A/N: Just so any of you new to this story know, it is going to be epic...eventually. I had thought about it being a one-shot, so if you would rather just read the first chapter and stop there, feel free to do so. This story takes place in the present day, but because I haven't seen all the new episodes since last season, it may be like it was where we left off then. I would appreciate reviews. Flames are welcome.
You save yourself, or you remain unsaved." Alice Seabold "Lucky"
Near Midnight Friday, November 9th 2007
"this is 911, please state your name and the nature of your emergency."
I clutch the phone in my hand, unsure of what to say. But somehow I speak without thinking. "My name is Casey Novak, and I was raped."
There is the buzzing feeling when I say this, A feeling of separation from everything. Shock, I think, it's definitely shock. The same feeling I had when a friend died, only a dozen times worst. Because I was raped?
No, not just that, it's because I killed my rapist. Killed, as in he's dead; he won't breathe, won't think, won't feel ever again. You know I try to pretend that I'm a good catholic girl, but the truth is that I don't believe in the afterlife.

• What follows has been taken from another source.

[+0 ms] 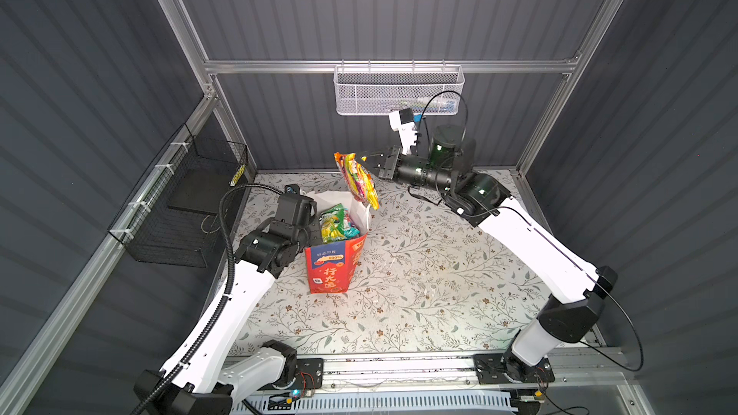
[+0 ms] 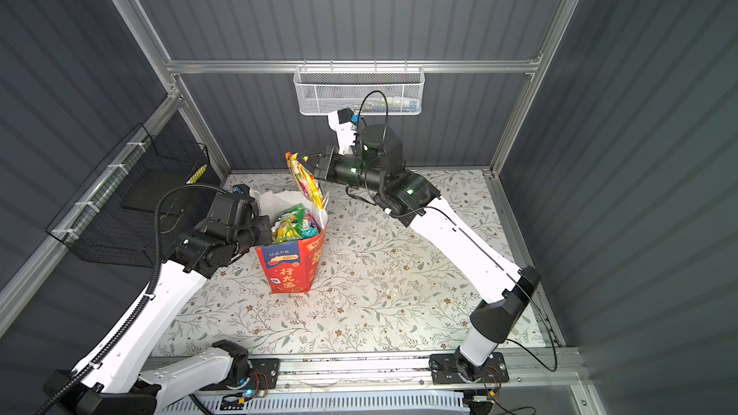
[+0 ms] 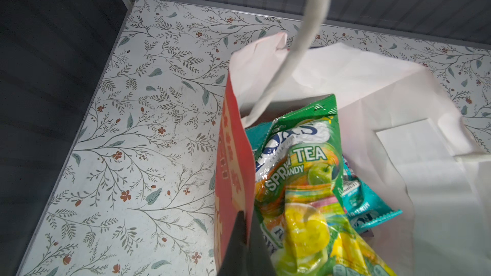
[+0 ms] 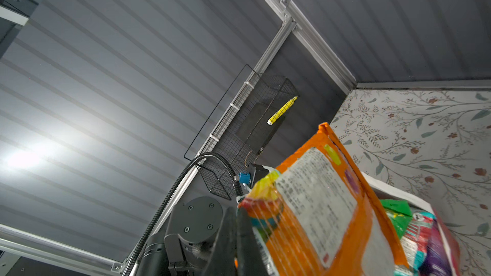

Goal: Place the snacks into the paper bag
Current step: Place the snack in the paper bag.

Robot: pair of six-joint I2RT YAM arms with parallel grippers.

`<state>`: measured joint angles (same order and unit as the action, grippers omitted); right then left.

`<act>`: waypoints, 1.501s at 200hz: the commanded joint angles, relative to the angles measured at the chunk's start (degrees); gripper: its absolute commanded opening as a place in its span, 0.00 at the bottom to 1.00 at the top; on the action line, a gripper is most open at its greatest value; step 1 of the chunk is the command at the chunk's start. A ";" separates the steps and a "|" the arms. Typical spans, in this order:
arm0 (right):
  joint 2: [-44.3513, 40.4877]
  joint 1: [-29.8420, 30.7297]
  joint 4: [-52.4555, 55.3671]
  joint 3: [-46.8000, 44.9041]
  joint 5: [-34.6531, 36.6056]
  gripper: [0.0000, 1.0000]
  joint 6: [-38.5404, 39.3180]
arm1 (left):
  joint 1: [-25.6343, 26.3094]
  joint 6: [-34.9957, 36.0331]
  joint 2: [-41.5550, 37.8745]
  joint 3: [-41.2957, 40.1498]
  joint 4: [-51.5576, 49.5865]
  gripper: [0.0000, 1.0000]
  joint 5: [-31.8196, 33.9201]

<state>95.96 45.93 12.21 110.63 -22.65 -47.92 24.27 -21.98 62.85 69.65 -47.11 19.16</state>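
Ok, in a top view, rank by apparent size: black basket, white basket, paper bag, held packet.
1. black basket
2. white basket and paper bag: too alike to rank
3. held packet, clearly smallest

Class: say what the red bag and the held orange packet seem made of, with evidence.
Red bag: probably paper, matte; its white inside shows creases. Orange packet: probably thin plastic film, glossy; glare streaks and a crimped edge.

i see snacks (image 1: pixel 333 225) filling the mouth of the paper bag (image 1: pixel 331 269), my left gripper (image 3: pixel 245 220) pinching its wall, an orange packet (image 1: pixel 359 181) over its far rim; right half of the table (image 1: pixel 439 293) open.
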 commanded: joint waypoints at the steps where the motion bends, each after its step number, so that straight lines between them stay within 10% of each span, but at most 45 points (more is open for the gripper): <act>1: 0.72 1.03 -1.37 1.12 -1.00 0.00 0.74 | -0.35 0.97 -0.37 -0.29 1.61 0.00 -1.49; 300: 16.61 2.90 5.82 -6.85 0.83 0.00 2.52 | -1.04 0.75 -0.22 -0.30 1.73 0.00 -2.37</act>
<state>110.80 48.07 12.71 105.27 -23.68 -47.33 23.53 -21.98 62.85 69.65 -46.61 18.04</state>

"Ma'am, are you still there? Can you tell me where you are."
"Yes, I'm at West 117th street , 32 Morningside Avenue, apartment 2B."
"I will send some police and an ambulance. They should be there in less than ten minutes. I will stay on the line until they arrive."
How comforting. I will only have to look at the body for a little bit before the police come and arrest me. I should probably tell the operator that he's dead. How do I say this? I don't know how, so I just do it.
"Uh, the police should know that he – um, his body is still in my apartment. He's dead. I killed him."
Silence on the line. I guess that she is not sure of what to say.
"Please just stay where you are. The police should be there soon."
"I will."
My rambling mind thinks of what I am supposed to do now. They should know I'm with law enforcement, shouldn't they? SVU will be called, and what will they think when the address they are told to come to is mine? What do I tell my boss? I have to say something now.
"Also can you tell the police that I'm an ADA with the Manhattan District Attorney's Office and I would appreciate it if you would contact the Special Victims Unit. Olivia Benson. Call Detective Olivia Benson and ask her to come."
I tell the operator Olivia's badge number, precinct, and cell number. The 911 operator will call dispatch and dispatch will call Olivia. She'll answer her cell, no matter what the time of day. I want Olivia here because she's a woman and my friend. She'll understand what happened even if I can't properly explain it.
Abstract thoughts are floating in my head. Did he have a mother who loved him? Did he deserve to die? And what is death anyways? Am I going to die? Because what he did to me hurts like a bitch, and I've got his blood and mine all over me.
I should be freaking out about now…but I can't feel anything except the hum of the city around me and my heart's furious beating within me. It's taking all of my concentration to stay awake.
The operator is speaking to me, but I can't really hear what she's saying. I wonder if this is how most people feel right after being attacked. But it also might have to do with the amount that I am bleeding from my head…and other places that I don't want to mention.
Maybe it's the blood itself. You see, right now I am curled up in fetal position on the linoleum floor of my kitchen in my underwear, clutching a ripped bloody shirt and a telephone. There is a lot of dark red blood on my linoleum. And blood makes me dizzy.
There is a man lying about two yards from me. He is in his late twenties or early thirties. He has a shaved head and brown eyes. He is average looking, except his pants are around his ankles and he has two gunshot wounds to his chest.
My name is Casey Novak. I was just raped. And I killed my rapist.